> _WHAT TO PRODUCE_
Make an exact copy of the lines starting at the top of the listing below and ending at the line that contains "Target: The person", inclusive.

> _MATERIAL FOR THE TASK_
_ _ _ _ _

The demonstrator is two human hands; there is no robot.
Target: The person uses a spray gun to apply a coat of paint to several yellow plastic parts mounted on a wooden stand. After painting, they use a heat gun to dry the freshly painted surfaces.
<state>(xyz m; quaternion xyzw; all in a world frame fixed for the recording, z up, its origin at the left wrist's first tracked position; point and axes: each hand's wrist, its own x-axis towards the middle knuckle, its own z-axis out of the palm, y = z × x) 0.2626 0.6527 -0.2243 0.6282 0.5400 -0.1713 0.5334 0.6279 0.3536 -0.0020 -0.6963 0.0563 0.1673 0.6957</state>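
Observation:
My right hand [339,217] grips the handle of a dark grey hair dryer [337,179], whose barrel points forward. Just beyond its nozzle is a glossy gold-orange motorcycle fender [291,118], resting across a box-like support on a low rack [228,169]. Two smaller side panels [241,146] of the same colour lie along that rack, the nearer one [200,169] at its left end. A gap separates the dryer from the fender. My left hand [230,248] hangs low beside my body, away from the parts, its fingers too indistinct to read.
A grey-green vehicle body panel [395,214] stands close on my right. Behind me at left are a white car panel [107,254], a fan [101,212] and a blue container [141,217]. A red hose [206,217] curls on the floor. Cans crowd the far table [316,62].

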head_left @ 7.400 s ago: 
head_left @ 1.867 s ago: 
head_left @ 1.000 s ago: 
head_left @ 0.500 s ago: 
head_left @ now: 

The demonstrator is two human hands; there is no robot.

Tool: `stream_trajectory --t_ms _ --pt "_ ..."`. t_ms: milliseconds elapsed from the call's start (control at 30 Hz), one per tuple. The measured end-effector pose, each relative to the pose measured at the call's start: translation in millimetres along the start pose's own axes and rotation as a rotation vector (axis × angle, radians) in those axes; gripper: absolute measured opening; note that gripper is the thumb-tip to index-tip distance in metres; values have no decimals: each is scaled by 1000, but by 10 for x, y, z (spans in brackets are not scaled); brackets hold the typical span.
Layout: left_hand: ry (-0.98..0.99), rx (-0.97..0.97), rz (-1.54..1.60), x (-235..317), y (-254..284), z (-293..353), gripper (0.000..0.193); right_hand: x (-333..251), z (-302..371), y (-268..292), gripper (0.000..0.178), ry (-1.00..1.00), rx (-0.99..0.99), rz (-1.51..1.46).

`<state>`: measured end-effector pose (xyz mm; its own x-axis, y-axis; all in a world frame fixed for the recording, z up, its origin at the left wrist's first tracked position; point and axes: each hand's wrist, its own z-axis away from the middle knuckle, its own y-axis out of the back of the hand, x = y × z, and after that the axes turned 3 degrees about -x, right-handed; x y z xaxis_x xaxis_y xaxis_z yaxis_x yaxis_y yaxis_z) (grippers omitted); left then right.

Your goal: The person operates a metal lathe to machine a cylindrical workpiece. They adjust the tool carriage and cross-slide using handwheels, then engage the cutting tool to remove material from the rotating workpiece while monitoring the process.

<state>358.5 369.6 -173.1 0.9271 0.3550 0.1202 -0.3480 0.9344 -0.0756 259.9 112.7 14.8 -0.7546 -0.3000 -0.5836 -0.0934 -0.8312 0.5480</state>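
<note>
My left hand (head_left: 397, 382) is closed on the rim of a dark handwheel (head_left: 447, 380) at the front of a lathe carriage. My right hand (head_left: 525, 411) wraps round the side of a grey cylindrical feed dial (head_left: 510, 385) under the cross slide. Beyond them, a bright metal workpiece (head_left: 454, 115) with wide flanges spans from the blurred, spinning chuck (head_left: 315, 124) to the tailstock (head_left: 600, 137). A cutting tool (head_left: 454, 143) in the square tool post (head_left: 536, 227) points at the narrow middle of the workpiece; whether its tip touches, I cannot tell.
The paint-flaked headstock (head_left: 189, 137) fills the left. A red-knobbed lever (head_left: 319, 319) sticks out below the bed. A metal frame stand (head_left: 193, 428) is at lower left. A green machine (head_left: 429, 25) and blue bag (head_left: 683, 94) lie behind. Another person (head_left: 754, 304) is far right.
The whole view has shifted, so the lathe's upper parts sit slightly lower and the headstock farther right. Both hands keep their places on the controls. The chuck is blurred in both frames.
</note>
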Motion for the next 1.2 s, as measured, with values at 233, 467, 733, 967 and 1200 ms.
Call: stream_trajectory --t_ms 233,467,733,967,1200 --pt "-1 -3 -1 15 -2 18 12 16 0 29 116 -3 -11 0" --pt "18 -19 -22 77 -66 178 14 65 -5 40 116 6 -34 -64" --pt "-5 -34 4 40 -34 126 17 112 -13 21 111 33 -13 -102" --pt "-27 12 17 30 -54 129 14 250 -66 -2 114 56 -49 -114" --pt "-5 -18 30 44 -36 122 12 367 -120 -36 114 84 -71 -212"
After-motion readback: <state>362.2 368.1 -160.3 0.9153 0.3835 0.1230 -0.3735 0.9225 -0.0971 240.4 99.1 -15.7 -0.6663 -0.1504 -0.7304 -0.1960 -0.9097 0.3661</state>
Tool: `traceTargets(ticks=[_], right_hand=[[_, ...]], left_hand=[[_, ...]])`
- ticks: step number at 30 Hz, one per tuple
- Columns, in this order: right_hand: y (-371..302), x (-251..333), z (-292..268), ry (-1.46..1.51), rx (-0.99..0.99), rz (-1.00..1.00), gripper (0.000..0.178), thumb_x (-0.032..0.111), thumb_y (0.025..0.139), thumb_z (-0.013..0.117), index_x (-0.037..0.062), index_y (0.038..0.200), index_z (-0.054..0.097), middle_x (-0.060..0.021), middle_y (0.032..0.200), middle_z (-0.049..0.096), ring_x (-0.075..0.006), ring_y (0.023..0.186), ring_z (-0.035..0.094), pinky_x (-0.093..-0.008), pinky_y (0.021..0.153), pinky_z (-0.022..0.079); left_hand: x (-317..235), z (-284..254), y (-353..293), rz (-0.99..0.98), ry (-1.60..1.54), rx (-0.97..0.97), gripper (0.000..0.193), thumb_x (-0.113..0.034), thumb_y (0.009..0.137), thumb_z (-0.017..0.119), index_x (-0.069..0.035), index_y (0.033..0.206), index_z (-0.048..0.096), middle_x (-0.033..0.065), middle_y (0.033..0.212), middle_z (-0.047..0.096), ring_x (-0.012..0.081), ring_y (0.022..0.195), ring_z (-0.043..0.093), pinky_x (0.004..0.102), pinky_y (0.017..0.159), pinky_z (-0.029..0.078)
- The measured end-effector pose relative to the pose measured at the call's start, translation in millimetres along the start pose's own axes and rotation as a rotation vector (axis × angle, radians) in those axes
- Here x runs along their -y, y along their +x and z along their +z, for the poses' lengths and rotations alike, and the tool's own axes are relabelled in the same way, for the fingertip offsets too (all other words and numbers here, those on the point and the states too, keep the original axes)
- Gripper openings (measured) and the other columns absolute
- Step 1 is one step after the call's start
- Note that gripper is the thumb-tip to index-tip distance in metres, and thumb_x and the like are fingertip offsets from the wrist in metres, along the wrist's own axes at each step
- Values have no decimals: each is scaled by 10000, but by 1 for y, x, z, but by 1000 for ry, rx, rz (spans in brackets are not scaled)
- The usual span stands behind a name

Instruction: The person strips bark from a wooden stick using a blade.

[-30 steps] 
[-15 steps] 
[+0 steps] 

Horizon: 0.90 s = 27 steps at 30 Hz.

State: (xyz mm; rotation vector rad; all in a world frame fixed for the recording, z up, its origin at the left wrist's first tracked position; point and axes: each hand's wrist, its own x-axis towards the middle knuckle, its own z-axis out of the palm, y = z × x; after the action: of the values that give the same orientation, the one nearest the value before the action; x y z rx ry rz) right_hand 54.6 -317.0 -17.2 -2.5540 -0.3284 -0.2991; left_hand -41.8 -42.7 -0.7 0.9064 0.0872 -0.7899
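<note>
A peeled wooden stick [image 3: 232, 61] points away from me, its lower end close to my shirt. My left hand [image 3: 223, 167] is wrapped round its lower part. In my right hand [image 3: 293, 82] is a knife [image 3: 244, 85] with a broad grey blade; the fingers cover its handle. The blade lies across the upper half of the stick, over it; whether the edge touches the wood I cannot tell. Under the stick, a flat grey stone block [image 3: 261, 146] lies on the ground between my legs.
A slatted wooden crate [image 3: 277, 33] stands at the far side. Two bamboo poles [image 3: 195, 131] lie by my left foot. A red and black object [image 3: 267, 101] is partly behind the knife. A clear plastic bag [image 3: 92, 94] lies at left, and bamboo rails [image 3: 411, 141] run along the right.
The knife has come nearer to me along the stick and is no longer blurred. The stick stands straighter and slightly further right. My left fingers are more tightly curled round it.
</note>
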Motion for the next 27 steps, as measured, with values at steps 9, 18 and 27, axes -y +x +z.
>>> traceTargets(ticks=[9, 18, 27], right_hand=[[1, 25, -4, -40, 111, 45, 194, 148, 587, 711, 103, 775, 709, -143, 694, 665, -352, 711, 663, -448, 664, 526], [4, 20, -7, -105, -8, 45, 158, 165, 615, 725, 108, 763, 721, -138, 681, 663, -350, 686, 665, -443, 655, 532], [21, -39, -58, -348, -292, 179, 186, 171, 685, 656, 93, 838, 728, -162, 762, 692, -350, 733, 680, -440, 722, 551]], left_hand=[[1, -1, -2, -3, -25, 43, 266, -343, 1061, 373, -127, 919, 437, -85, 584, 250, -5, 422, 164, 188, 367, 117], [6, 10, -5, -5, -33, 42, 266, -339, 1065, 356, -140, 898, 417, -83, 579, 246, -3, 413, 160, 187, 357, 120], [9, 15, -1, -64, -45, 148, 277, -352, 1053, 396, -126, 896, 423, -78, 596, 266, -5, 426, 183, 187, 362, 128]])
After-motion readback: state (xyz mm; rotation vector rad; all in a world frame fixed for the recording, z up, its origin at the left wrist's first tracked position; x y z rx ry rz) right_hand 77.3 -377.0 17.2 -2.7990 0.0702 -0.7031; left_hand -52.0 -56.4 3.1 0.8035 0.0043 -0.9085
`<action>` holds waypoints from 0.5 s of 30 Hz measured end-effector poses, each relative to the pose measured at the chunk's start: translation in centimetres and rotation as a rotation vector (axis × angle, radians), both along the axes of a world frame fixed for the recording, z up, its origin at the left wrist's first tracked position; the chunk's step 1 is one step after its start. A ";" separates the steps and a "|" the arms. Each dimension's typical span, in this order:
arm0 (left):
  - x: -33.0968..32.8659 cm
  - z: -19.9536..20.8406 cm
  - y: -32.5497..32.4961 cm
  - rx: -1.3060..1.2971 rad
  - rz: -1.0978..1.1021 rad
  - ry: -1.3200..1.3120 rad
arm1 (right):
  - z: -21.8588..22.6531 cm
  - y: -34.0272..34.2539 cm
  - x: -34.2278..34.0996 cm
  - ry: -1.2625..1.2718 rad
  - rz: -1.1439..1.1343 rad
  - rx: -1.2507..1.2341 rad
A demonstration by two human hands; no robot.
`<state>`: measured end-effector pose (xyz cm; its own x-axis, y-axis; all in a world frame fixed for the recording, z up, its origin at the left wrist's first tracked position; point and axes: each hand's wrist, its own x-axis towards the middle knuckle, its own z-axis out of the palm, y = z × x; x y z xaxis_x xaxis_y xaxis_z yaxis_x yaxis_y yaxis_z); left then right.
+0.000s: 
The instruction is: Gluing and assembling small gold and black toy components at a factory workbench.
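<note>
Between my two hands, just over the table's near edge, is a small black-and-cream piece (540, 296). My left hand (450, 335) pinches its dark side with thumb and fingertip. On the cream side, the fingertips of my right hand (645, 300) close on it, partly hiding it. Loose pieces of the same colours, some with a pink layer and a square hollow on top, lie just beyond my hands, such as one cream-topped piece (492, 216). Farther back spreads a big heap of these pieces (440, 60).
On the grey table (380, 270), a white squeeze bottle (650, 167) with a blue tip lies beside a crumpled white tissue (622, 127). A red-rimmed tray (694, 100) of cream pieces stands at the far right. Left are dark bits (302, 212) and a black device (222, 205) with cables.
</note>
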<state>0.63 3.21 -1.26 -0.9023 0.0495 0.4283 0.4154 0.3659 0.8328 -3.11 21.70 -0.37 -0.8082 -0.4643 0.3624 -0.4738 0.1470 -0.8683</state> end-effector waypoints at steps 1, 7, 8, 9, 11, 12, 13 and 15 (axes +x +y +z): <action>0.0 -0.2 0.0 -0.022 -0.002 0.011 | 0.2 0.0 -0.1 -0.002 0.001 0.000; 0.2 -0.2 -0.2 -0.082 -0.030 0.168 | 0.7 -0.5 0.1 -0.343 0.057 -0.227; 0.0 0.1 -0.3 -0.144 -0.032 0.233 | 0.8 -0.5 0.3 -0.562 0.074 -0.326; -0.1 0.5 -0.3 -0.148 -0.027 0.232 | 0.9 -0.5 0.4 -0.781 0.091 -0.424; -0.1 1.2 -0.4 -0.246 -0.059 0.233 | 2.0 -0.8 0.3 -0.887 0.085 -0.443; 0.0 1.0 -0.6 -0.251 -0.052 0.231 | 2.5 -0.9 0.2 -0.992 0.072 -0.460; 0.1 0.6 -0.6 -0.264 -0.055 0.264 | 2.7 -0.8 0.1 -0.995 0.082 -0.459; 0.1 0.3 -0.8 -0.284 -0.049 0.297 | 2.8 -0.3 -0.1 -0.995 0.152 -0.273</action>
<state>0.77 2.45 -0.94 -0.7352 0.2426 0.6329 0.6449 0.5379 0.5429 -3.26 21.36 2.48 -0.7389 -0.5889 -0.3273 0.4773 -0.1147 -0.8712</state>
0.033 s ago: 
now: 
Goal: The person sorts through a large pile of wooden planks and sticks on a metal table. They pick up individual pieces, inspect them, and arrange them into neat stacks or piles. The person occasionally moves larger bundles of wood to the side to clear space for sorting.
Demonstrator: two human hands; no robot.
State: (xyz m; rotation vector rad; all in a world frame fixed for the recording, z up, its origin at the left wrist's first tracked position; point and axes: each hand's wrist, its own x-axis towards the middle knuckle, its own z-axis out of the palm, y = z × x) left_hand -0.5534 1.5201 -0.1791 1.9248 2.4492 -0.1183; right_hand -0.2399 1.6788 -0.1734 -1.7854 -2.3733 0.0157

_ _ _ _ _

> _SOLUTION BELOW_
The demonstrator is two human hands; there is no robot.
Target: The person uses a spray gun to apply a coat of paint to several yellow plastic parts mounted on a wooden stand. After painting, they use a heat gun to dry the freshly painted surfaces.

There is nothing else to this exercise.